Now we are in the bus travelling to Valencia. The landscape is changing as we climb up and over the Sierra Nevada mountains. The mountains are sometimes very rocky with craggy peaks and sometimes are more ombré sandstone or limestone. In the sandstone areas there are caves where I saw a few instances where residents had taken advantage of natural caves and carved the facade of their houses into the stone using the cave for the interior of the house.

It’s a long way and after two and half hours we stop for lunch at a Spanish style service centre. This one has a cafeteria style restaurant where you go along the line and pick out all the things you want and take your tray to the cashier. I had slow cooked quarter chicken leg, a salad and a sweet that is some sort of Spanish tradition. No idea what it’s called but it looks like a cupcake. It is cake with holes poked into it and some thick pudding type stuff that goes into the holes and lays on top. It was ok but probably won’t try it again.

It is raining but we are on the bus so staying dry. Back on the road the landscape changes again. Now there are more food crops. Oranges, pomegranates, grapes, vegetables of all different types and the inevitable olive trees. Fields are not large but are rectangular lined up like flat dominoes. Where the region between Madrid and Cordoba was pretty much completely barren, this area going towards Valencia is more populated with more businesses. It seems there is little actual manufacturing done around here and the air is very clean and clear as a result. The clean air is one thing I noticed right away in Spain. By the time we arrive at the hotel at 7 pm it is not longer raining - we are blessed again.

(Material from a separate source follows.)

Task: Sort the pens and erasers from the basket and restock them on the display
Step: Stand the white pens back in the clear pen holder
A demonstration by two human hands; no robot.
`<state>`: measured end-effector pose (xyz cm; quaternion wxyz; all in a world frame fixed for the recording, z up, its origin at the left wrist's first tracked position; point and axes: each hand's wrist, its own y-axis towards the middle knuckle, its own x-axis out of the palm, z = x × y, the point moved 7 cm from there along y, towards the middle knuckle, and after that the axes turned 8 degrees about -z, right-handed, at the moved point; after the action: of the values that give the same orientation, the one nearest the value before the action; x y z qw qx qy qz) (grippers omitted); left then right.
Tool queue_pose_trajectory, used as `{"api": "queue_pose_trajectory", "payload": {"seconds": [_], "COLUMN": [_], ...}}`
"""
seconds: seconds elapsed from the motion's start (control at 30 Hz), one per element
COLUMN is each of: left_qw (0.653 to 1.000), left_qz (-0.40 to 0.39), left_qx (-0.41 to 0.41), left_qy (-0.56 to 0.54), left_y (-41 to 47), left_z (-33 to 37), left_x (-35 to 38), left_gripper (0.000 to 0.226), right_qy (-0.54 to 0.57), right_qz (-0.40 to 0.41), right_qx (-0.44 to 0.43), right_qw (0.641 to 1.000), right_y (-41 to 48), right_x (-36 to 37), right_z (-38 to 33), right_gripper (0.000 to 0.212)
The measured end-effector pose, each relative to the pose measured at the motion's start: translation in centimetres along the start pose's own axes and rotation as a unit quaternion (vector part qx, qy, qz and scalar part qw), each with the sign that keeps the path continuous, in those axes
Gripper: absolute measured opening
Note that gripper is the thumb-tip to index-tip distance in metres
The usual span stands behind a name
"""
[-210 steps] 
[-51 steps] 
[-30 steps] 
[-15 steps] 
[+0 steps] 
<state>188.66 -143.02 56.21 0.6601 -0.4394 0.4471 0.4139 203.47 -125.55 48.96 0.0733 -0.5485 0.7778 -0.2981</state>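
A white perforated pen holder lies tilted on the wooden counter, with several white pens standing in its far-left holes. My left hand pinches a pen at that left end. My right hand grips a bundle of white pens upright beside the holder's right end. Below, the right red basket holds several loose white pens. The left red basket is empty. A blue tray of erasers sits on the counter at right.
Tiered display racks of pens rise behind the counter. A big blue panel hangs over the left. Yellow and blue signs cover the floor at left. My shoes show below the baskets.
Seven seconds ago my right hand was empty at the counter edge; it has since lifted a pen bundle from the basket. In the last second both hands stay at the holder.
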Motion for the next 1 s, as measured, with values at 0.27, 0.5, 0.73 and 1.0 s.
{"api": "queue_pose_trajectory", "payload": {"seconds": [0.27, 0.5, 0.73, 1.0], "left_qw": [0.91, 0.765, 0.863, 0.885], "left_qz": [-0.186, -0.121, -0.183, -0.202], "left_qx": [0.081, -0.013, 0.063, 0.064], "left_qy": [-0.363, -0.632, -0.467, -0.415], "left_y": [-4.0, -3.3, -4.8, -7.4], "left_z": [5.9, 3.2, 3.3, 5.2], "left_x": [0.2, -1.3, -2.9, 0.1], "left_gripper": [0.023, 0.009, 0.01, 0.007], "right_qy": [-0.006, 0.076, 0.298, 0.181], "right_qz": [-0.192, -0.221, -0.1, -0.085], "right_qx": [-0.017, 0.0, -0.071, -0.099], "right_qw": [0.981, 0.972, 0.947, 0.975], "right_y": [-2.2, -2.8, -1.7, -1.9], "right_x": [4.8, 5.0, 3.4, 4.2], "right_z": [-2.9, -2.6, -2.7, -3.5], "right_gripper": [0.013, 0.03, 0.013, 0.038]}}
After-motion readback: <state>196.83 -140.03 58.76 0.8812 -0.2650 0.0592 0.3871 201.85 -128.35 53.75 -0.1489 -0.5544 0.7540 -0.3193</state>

It’s been a long day on the bus and we decide to do our own tapas thing in our room, which BTW is absolutely the best yet. We have a separate sitting area with a sofa, desk and chairs, a big bathroom, closet and regular bedroom, but we have a gigantic patio. It is huge and we are only here one night so wont have the opportunity to make good use of it. Lynne and Anne come to join us for bread, cheese, meats and red wine. This will be our last homemade tapas night so we have to clean it up. Two more nights and we will be headed home. The time is going fast. Tomorrow we have a city bus and walking tour before heading for Barcelona. I am anxious to see the Goudi fantastic architecture in Barcelona. And it appears that we will be able to do that. I have been worried all week about the riots and rebellion in Barcelona by the Catalonians but the tour company says everything is still a go.

I am going to post this blog even though I haven’t uploaded all my pictures yet. My iPhone will not transfer pictures to my iPad so I will add them to this blog later















11,500 steps even though we were in the bus all day.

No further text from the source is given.